De même, du point de vue du statut économique, on peut faire un raisonnement similaire : bien que A soit plus riche que B, néanmoins l'un et l'autre seront tenus pour égaux à condition que A ne soit pas assez riche pour acheter B ou, ce qui revient au même, B assez pauvre pour se vendre à A : « quant à la richesse, que nul citoyen ne soit assez opulent pour en pouvoir acheter un autre et nul assez pauvre pour être contraint de se vendre. »(Rousseau, du Contrat Social). Ce qui exclut, de fait, les situations où B est un(e) esclave, ou bien B est un(e) prostitué(e), ou encore ... B est un(e) travailleur(se) salarié(e) dans le système capitaliste. Raison pour laquelle, si Rousseau avait connu le système capitalise, il n'y aurait certainement pas vu un progrès vers plus d'égalité, donc plus de liberté et donc aussi plus de bonheur pour tous. Pour autant, cette situation n'aurait pas découragé Rousseau. Il aurait probablement dit qu'il appartient précisément à la loi de tenter inlassablement d'établir une égalité qui se dérobe en raison des tentations inégalitaires qui se présentent nécessairement aux hommes dès qu'ils sont en société. Car, « si l’a­bus est inévitable, s’ensuit-il qu’il ne faille pas au moins le régler ? C’est précisément parce que la force des choses tend toujours à détruire l’égalité, que la force de la législation doit toujours tendre à la maintenir. »(Rousseau, du Contrat Social). (argumentsprincipaux et secondaires de la 3° partie)
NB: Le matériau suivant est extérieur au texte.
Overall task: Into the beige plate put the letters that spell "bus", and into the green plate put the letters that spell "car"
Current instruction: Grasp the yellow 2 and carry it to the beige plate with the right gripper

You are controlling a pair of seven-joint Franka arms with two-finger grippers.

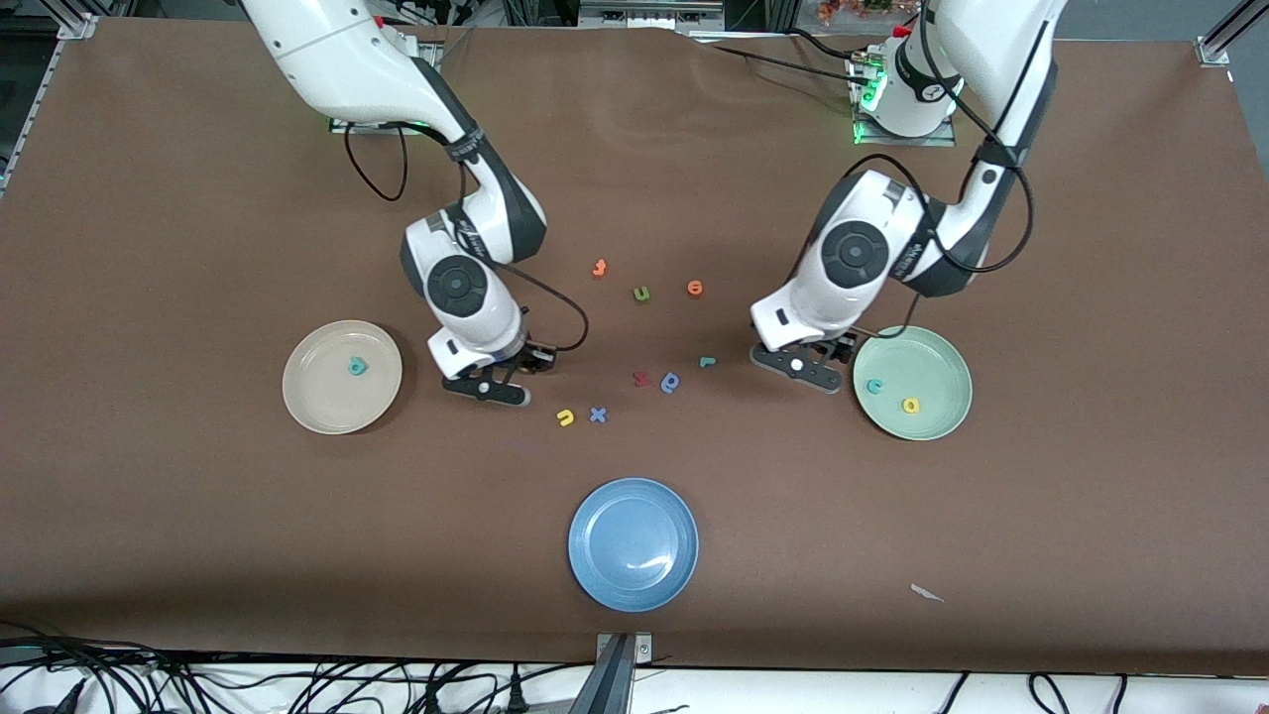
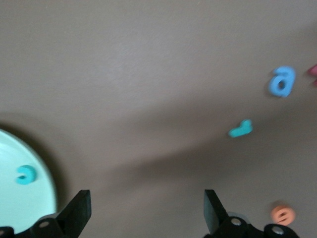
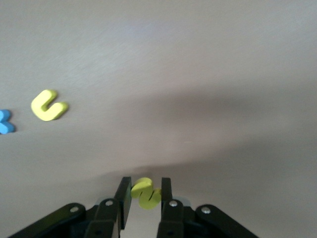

Finalement, du point de vue de Rousseau, nous attendons que la loi soit suffisamment efficace pour que les inévitables différences de statuts dans une société donnée soient maintenues dans des limites strictes afin que soit assurée l'égalité sans laquelle il n'est pas de liberté et donc de bonheur possibles. (bilan de la 3° partie)



Nous venons donc de voir que, pour être heureux, nous attendons apparemment d'être plus libres, car alors, nous éprouverions un sentiment de joie qui est la marque d'une diminution des contraintes qui pèsent sur nous. Toutefois, les moyens technologiques de réduire les contraintes qui pèsent sur nous font, en système capitaliste, le bonheur des capitalistes à travers l'augmentation de leurs profits, mais ils accroissent les contraintes et donc diminuent la liberté et le bonheur des travailleurs salariés. Il s'ensuit que, si l'on ne peut être heureux qu'en étant plus libre, alors il faut que les différences individuelles soient sévèrement encadrées par la loi afin qu'elles ne dégénèrent pas en inégalités génératrices de discriminations sociales et de conflits. (j'airésumé d'une phrase chaque partie de mon développement)

1 "Je ne connais de liberté vraiment libre que celle à laquelle nul n’a le droit d’opposer de la résistance [...]. Ainsi la liberté sans la justice est une véritable contradiction [...]. Il n’y a donc point de liberté sans lois, ni où quelqu’un est au-dessus des lois."(Rousseau - Lettres écrites de la Montagne).